According to House Bill 17-74, the current statutory provisions relating to the investments of the Fund should reflect “modern portfolio theory” and asset allocations recommended by experts for many public funds.

Currently, the Fund is only permitted to invest in stocks of corporations created under the laws of the commonwealth and the U.S.  There is no requirement that these stocks be publicly traded.

Public Law 6-17, which created the retirement system, permits the Fund to invest in certain types of real estate loans and mortgages, government bonds, certain corporate bond, certain stocks and few others narrowly defined categories of investments. It also allows the Fund to invest up to 15 percent of the total value of Fund’s assets in “other securities.”

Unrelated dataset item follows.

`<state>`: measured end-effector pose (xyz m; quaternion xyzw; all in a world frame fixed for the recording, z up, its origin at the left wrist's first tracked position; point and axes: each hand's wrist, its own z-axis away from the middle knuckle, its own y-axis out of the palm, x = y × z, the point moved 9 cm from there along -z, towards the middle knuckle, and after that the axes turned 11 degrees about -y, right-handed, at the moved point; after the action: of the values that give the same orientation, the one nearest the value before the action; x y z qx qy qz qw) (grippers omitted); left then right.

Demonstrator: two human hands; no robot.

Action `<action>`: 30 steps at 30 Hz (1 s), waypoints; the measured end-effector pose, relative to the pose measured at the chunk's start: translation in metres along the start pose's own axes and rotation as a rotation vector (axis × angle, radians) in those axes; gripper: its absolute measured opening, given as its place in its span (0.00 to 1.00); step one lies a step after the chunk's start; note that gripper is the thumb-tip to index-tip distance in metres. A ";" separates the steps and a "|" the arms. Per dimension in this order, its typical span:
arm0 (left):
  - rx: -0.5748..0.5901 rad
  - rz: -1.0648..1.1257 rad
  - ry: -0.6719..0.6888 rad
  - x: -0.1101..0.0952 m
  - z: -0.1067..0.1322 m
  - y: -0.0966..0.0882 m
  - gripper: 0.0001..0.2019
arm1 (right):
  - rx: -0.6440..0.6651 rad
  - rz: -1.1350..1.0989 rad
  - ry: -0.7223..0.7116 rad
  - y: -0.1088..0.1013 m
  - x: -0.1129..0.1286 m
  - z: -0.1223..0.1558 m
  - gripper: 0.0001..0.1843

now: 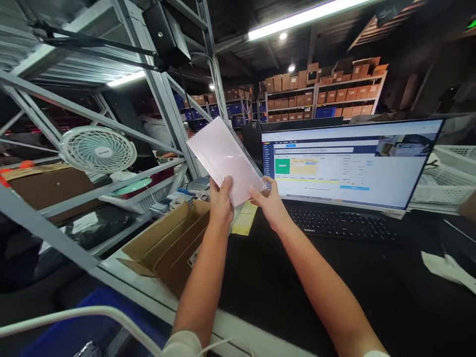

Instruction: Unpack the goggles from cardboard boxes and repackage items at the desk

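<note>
A pale pink, flat-faced box [232,158] with a shiny clear wrap along its right side is raised in front of me, tilted to the left. My left hand [222,201] grips its lower left edge, thumb on the pale face. At the lower right corner my right hand [270,204] holds it too, thumb in front; the fingers behind the box are hidden. Below and left of it stands an open cardboard box [171,243]. A yellow paper slip [244,218] lies on the black desk [267,287] under the held box.
A monitor [320,173] with a lit screen stands right of my hands, a black keyboard [342,224] before it. White paper [446,267] lies farther right. On the left are a fan [99,149] and metal frame bars [148,84]. Shelves of cartons [323,94] fill the back.
</note>
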<state>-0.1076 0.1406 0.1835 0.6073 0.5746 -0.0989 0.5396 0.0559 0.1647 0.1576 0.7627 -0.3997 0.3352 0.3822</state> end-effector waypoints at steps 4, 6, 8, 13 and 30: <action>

The Fund, the bill stated, should be allowed “more diversity” of investment by removing the restriction on non-U.S. stocks.

Also, the bill stated, the current definition of the bonds is overly restrictive to only 15 percent of the total value of the Fund’s investment.

Introduced by House Floor Leader George N. Camacho, Ind.-Saipan, H.B. 17-74 will allow the Fund’s board of trustees to choose investment allocations consistent with their fiduciary duty to the members.

The Fund supports the bill.

Fund Administrator Richard Villagomez said P.L. 6-17’s restrictions might have been reasonable and prudent in 1989. But since then, the international markets have developed significantly. Last year, for example, U.S. stocks comprised only 40 percent of all publicly traded stocks, he said.

He told the lawmakers  the bill will allow the Fund to invest in other securities.

Time is of the essence in amending the current law, Villagomez said, because the Fund plans to implement a new investment strategy “to reduce its risk of loss and to position itself to take only well compensated levels of risk through prudent diversification.”